## Work to be completed
Output each record exactly. Leave none out.

Collected data entries:
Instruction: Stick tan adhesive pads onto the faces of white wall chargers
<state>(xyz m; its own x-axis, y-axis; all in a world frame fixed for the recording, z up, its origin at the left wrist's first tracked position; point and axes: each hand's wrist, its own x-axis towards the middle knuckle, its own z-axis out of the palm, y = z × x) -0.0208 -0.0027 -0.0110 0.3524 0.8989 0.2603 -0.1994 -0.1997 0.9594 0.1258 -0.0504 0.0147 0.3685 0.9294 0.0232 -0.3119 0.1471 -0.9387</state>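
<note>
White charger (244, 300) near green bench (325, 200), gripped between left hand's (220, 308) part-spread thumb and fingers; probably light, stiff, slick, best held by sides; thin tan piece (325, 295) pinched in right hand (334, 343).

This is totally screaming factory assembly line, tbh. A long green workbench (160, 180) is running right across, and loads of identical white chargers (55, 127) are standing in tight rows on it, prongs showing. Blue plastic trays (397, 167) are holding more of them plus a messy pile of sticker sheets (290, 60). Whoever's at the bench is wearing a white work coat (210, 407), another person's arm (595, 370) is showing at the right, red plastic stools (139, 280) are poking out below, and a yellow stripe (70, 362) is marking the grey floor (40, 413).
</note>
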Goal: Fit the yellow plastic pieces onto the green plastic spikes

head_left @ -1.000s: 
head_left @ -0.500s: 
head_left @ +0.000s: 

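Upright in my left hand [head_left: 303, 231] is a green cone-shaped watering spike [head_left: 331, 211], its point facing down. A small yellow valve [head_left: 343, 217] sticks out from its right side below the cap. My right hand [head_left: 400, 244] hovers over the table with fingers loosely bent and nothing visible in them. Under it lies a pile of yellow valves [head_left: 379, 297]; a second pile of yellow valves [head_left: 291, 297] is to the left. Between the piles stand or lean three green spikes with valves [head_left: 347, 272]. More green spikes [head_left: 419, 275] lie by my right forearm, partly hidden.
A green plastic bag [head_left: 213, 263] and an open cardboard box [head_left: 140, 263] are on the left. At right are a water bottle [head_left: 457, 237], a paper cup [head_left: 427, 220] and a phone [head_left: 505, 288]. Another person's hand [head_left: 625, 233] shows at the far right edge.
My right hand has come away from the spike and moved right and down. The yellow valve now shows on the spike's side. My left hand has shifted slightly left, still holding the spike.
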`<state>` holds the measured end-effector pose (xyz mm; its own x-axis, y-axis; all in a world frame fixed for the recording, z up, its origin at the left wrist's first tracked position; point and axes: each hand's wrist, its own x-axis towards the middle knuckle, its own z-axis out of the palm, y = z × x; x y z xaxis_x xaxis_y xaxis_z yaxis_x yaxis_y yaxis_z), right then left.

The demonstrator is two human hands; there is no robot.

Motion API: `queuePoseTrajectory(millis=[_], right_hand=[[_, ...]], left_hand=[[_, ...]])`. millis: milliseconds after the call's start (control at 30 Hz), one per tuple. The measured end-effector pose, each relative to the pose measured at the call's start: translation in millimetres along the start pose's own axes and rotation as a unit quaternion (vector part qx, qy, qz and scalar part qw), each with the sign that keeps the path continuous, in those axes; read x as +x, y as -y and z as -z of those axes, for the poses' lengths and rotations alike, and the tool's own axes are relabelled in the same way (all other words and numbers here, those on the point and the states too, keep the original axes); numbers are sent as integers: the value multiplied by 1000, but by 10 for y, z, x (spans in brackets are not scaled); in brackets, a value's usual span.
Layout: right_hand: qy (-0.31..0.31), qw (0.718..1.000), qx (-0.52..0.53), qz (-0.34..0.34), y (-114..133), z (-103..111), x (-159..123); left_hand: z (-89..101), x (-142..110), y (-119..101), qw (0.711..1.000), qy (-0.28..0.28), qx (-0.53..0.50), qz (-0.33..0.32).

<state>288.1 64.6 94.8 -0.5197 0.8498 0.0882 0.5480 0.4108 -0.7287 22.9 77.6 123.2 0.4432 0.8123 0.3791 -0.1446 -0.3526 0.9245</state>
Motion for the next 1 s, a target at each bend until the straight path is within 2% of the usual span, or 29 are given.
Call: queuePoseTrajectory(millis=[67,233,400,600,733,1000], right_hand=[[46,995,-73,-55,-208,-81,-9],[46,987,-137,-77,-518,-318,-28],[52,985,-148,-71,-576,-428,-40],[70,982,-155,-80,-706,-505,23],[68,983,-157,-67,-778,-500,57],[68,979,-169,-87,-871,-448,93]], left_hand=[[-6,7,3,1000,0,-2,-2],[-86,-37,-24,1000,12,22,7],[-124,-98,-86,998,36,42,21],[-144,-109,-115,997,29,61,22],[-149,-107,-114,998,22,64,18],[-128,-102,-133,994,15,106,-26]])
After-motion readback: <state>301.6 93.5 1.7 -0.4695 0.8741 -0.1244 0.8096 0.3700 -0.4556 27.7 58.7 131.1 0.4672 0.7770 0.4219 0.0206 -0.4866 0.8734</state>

## Answer section
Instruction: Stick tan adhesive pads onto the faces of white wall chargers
<state>(xyz m; its own x-axis, y-axis; all in a world frame fixed for the recording, z up, its origin at the left wrist's first tracked position; point and axes: each hand's wrist, its own x-axis towards the middle knuckle, its own z-axis out of the palm, y = z × x) -0.0208 -0.0027 -0.0110 0.3524 0.8989 0.2603 -0.1994 -0.1997 0.9594 0.1258 -0.0504 0.0147 0.3685 0.9294 0.0232 -0.3119 0.1471 -0.9387</state>
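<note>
White charger (244, 300) near green bench (325, 200), gripped between left hand's (220, 308) part-spread thumb and fingers; probably light, stiff, slick, best held by sides; thin tan piece (325, 295) pinched in right hand (334, 343).

This is totally screaming factory assembly line, tbh. A long green workbench (160, 180) is running right across, and loads of identical white chargers (55, 127) are standing in tight rows on it, prongs showing. Blue plastic trays (397, 167) are holding more of them plus a messy pile of sticker sheets (290, 60). Whoever's at the bench is wearing a white work coat (210, 407), another person's arm (595, 370) is showing at the right, red plastic stools (139, 280) are poking out below, and a yellow stripe (70, 362) is marking the grey floor (40, 413).
</note>
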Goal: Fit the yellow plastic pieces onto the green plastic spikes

head_left @ -1.000s: 
head_left @ -0.500s: 
head_left @ +0.000s: 

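Upright in my left hand [head_left: 303, 231] is a green cone-shaped watering spike [head_left: 331, 211], its point facing down. A small yellow valve [head_left: 343, 217] sticks out from its right side below the cap. My right hand [head_left: 400, 244] hovers over the table with fingers loosely bent and nothing visible in them. Under it lies a pile of yellow valves [head_left: 379, 297]; a second pile of yellow valves [head_left: 291, 297] is to the left. Between the piles stand or lean three green spikes with valves [head_left: 347, 272]. More green spikes [head_left: 419, 275] lie by my right forearm, partly hidden.
A green plastic bag [head_left: 213, 263] and an open cardboard box [head_left: 140, 263] are on the left. At right are a water bottle [head_left: 457, 237], a paper cup [head_left: 427, 220] and a phone [head_left: 505, 288]. Another person's hand [head_left: 625, 233] shows at the far right edge.
My right hand has come away from the spike and moved right and down. The yellow valve now shows on the spike's side. My left hand has shifted slightly left, still holding the spike.
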`<state>` holds the measured end-effector pose (xyz mm; its own x-axis, y-axis; all in a world frame fixed for the recording, z up, its origin at the left wrist's first tracked position; point and axes: each hand's wrist, its own x-axis towards the middle knuckle, its own z-axis out of the palm, y = z × x; x y z xaxis_x xaxis_y xaxis_z yaxis_x yaxis_y yaxis_z), right then left.

The demonstrator is two human hands; there is no robot.

Motion API: `queuePoseTrajectory(millis=[_], right_hand=[[_, ...]], left_hand=[[_, ...]])`. millis: milliseconds after the call's start (control at 30 Hz), one per tuple. The measured end-effector pose, each relative to the pose measured at the call's start: translation in millimetres along the start pose's own axes and rotation as a unit quaternion (vector part qx, qy, qz and scalar part qw), each with the sign that keeps the path continuous, in those axes; read x as +x, y as -y and z as -z of those axes, for the poses' lengths and rotations alike, and the tool's own axes are relabelled in the same way (all other words and numbers here, those on the point and the states too, keep the original axes); numbers are sent as integers: the value multiplied by 1000, but by 10 for y, z, x (spans in brackets are not scaled); in brackets, a value's usual span.
Layout: right_hand: qy (-0.31..0.31), qw (0.718..1.000), qx (-0.52..0.53), qz (-0.34..0.34), y (-114..133), z (-103..111), x (-159..123); left_hand: z (-89..101), x (-142..110), y (-119..101), qw (0.711..1.000), qy (-0.28..0.28), qx (-0.53..0.50), qz (-0.33..0.32).

<state>288.1 64.6 94.8 -0.5197 0.8498 0.0882 0.5480 0.4108 -0.7287 22.9 77.6 123.2 0.4432 0.8123 0.3791 -0.1446 -0.3526 0.9245</state>
Motion for the next 1 s, a target at each bend until the straight path is within 2% of the usual span, or 29 are given.
Call: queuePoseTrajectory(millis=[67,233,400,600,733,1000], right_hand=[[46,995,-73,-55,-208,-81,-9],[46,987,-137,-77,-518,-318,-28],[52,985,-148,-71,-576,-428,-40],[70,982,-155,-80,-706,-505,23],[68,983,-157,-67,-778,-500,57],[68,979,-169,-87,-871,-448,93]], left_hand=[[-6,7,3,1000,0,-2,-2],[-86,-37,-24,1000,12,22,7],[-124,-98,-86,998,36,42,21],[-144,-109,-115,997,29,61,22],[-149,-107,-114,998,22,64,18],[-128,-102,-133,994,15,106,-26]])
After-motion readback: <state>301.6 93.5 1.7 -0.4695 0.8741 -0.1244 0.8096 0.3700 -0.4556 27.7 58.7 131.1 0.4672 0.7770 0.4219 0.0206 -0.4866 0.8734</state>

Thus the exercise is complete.